- [Assignment]:
Return each line of the material below exactly. Begin at the first and end on the line with "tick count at".

_ _ _ _

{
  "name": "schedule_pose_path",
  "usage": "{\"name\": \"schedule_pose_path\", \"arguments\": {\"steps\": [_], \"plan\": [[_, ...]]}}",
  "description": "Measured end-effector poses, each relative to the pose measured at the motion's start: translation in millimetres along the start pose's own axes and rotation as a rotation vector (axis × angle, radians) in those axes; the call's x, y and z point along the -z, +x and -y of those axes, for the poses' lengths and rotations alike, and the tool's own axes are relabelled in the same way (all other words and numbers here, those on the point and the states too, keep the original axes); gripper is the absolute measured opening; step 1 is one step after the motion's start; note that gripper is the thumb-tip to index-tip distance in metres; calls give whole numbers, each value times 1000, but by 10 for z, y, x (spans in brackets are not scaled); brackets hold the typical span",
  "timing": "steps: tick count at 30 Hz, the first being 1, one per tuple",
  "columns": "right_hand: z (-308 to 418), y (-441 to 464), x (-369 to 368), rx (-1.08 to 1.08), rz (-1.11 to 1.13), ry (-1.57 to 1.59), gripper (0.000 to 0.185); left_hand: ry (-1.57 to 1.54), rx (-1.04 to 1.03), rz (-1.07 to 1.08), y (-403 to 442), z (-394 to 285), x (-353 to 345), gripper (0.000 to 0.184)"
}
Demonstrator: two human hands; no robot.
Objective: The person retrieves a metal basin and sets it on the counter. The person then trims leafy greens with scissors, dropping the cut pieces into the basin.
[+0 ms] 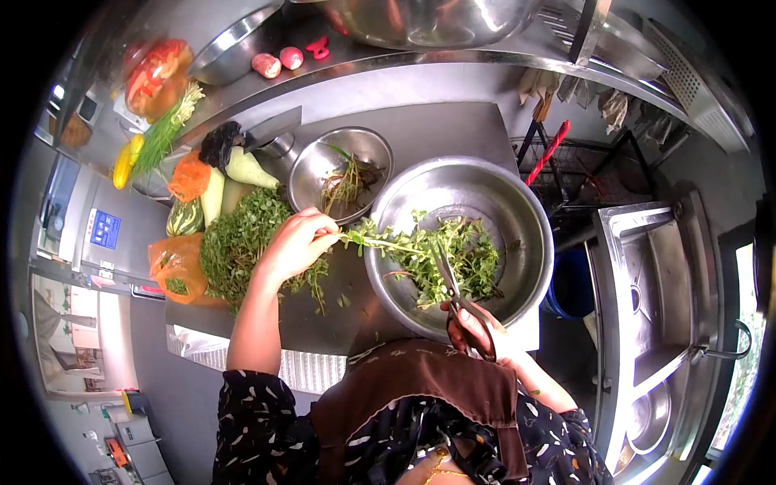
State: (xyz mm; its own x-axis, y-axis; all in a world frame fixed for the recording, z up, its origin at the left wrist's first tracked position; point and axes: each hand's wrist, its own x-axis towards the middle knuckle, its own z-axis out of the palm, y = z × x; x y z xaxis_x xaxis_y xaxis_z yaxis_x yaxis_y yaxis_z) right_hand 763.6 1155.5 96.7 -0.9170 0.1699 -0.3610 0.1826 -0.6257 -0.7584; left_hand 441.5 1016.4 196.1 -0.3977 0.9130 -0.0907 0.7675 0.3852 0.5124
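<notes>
My left hand (301, 242) pinches the end of a leafy green stem (376, 239) that reaches over the rim of a large steel bowl (529, 242). My right hand (483, 333) is closed round the handles of dark scissors (450, 279), whose blades point away from me over the bowl. Cut greens (477, 263) lie in the bowl below the blades. A big heap of leafy greens (242, 238) is on the steel counter beside my left forearm. Beyond my left hand, a smaller steel bowl (299, 174) holds roots and stems (346, 184).
A cleaver (275, 128), pale gourds (252, 170) and an orange bag (178, 263) lie at the left. Spring onions (168, 133) are behind them. A raised steel shelf (364, 61) crosses the back. At the right are a sink (663, 275) and a blue bucket (571, 283).
</notes>
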Motion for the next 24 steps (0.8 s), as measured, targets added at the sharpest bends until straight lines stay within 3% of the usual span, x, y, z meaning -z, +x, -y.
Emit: {"name": "schedule_pose_path", "arguments": {"steps": [5, 6, 8, 12, 16, 24], "plan": [[45, -18, -63, -6, -4, -137, 50, -87, 13, -108, -77, -125, -70, 11], [82, -28, -61, -31, 10, -182, 59, -87, -5, -130, -85, -136, -78, 11], [102, -23, -59, -40, 12, -163, 59, -80, -25, -166, -100, -185, -83, 12], [72, 39, -35, -95, 29, -75, 52, -86, -3, -162, -122, -245, -70, 12], [38, 165, -27, -107, 7, -111, 59, -45, -32, -135, -143, -275, -95, 12], [-12, 180, -14, -108, -6, -121, 55, -64, -78, -119, -158, -239, -116, 11]]}}
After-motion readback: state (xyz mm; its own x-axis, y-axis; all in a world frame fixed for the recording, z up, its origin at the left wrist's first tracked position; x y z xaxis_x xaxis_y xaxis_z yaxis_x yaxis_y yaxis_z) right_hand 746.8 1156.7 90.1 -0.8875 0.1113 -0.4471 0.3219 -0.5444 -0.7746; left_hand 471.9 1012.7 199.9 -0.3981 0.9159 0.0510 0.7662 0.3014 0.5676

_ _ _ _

- [Task solution]:
{
  "name": "schedule_pose_path",
  "usage": "{\"name\": \"schedule_pose_path\", \"arguments\": {\"steps\": [_], \"plan\": [[_, ...]]}}",
  "description": "Measured end-effector poses, each relative to the pose measured at the motion's start: translation in millimetres along the start pose's own axes and rotation as a rotation vector (axis × angle, radians) in those axes; the call's x, y and z point along the -z, +x and -y of those axes, for the poses' lengths and rotations alike, and the tool's own axes are relabelled in the same way (all other words and numbers here, those on the point and the states too, keep the original axes); gripper is the absolute measured opening; step 1 is one step after the motion's start; note that gripper is the thumb-tip to index-tip distance in metres; calls give whole numbers, each value times 1000, but by 10 for z, y, x (spans in brackets are not scaled); brackets hold the typical span",
  "timing": "steps: tick count at 30 Hz, the first being 1, one per tuple",

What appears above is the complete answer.